It seems to me that we have a form of self-harm in the 1960s that is socially-embedded, accessed by social workers, and fundamentally understood as interpersonal behaviour. It is a very ‘social’ form of self-harm. In the 1980s, the kind of self-harm that resonates is one that focuses upon individual emotional states, and the practice of self-regulation. The very idea of ‘crying for help’ is recast as negative and manipulative.

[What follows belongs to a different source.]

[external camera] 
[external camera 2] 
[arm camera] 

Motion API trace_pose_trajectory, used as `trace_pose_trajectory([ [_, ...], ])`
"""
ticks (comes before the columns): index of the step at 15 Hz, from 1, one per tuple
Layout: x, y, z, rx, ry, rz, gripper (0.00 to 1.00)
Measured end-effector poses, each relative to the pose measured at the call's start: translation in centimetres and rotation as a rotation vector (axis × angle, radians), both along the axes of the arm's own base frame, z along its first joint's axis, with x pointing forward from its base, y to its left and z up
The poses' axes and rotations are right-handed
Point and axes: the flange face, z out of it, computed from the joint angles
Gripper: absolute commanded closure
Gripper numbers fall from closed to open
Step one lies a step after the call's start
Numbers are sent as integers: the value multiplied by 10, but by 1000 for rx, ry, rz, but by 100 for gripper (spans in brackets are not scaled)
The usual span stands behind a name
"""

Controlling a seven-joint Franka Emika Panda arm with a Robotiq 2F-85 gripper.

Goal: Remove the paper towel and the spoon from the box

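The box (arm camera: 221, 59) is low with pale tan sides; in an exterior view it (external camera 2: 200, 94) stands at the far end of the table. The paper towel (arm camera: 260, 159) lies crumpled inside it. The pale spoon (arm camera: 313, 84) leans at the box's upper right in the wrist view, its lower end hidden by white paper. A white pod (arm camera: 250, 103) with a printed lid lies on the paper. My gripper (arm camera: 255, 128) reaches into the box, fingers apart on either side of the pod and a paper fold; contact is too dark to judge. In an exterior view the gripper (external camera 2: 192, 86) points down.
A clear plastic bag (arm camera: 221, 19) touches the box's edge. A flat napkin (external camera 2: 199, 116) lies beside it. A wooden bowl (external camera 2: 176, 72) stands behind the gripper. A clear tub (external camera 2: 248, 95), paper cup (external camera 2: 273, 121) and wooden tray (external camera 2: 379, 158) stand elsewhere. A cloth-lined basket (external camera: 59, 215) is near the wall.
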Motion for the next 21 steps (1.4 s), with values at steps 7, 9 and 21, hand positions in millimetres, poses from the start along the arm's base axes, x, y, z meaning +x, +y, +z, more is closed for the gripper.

What is self-harm, and where does it come from? These are the two questions that I am trying to answer in my new, open access book A History of Self-Harm in Britain: A Genealogy of Cutting and Overdosing (2015). The question really depends upon when and where you ask. In Britain during the 1950s and 1960s, the terms ‘self-harm’ and ‘self-damage’ largely signify taking an overdose of medication. It is also called ‘attempted suicide’, ‘self-poisoning’, ‘pseudocide’ and ‘propetia’ (from the Greek for ‘rashness’). The studies from which such terminology emerged were rooted in hospital Accident and Emergency departments (A&E). At this point, the overdose is generally understood as a disordered communication – a ‘cry for help’ – and is assessed by psychiatrists attached to hospitals, alongside another particular group of professionals: psychiatric social workers (PSWs). But the idea that ‘self harm’ essentially indicates ‘overdosing as a cry for help’ changes during the 1980s. In particular, the practice of self-cutting

as a form of tension release or emotional regulation gains more prominence. Initially studies of self-cutting emerge from inpatient units in North America and Britain. Despite being called things like ‘delicate cutting’ or ‘wrist-slashing’, these studies actually document a wide range of behaviours including self-burning, skin-picking, smashing windows, and swallowing objects such as pins or dominoes. However, self-cutting is repeatedly emphasized as being archetypal in some way (this is a topic I discuss in much more detail in another paper). Despite this emphasis on self-cutting, the behaviour presenting at hospitals doesn’t really change: between 80 and 95 per cent of the cases under the label ‘self-harm’ in hospital statistics remain self-poisoning. However, there are now huge numbers of studies from psychotherapists, counselors and psychiatrists documenting ‘self-cutters’. The behavioural stereotypes inaugurated during the 1980s remain substantially intact today. ‘Self-cutting as emotional self-regulation’ is still largely presumed to be the behaviour and motivation indicated by the term ‘self-harm’. The key questions are, why…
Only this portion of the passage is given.